» **HOW TO COMPLETE THIS TASK**
The only thing to send back is the number of lines below that hold the string "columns".

[DATASET EXCERPT Boundary: Start]

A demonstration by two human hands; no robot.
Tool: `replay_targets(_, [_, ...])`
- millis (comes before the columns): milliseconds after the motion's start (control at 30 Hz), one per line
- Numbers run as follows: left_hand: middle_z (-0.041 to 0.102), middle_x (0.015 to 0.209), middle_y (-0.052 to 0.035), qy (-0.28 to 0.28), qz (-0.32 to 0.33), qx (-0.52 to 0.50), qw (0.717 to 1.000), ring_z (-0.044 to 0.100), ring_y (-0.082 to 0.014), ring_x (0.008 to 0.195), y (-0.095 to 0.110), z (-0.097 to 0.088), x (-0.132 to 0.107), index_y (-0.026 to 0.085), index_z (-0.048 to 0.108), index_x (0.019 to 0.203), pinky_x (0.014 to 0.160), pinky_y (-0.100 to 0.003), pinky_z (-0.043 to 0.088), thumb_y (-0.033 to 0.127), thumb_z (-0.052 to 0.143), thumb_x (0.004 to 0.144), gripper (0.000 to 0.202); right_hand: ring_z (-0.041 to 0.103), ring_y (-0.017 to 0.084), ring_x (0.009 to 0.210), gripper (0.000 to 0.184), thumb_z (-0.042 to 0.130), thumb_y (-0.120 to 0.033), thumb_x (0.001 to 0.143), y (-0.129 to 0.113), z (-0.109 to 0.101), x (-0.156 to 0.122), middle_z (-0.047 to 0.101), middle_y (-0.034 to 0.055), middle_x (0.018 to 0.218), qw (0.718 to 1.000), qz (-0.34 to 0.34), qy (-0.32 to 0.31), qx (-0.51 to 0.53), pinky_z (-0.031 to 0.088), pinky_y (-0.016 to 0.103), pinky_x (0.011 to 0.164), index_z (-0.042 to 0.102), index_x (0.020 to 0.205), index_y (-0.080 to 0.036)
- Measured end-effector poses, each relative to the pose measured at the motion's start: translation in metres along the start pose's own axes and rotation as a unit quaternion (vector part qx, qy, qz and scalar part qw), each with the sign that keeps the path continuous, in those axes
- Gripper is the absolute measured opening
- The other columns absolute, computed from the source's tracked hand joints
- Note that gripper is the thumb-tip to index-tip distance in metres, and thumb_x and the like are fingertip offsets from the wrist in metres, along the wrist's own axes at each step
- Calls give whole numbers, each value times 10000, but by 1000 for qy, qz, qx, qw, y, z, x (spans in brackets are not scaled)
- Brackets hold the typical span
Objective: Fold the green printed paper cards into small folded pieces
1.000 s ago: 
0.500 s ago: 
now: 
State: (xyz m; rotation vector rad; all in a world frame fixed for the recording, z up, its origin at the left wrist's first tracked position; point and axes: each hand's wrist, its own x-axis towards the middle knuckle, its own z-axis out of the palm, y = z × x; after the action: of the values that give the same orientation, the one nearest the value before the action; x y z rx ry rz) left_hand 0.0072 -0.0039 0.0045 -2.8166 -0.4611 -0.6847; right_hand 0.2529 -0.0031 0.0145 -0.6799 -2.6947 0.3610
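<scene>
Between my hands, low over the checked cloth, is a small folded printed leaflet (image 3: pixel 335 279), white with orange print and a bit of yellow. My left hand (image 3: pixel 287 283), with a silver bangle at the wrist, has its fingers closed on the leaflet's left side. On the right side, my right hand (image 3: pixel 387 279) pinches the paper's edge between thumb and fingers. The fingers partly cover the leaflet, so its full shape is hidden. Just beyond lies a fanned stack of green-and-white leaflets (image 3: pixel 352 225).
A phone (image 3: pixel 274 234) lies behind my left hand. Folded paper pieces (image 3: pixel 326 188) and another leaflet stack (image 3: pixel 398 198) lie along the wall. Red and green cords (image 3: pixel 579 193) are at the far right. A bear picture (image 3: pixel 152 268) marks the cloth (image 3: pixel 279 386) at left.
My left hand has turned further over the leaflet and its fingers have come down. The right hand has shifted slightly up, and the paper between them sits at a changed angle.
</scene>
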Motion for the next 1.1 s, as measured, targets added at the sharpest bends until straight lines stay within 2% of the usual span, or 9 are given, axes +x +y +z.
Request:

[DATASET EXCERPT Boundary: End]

» **ANSWER BELOW**
2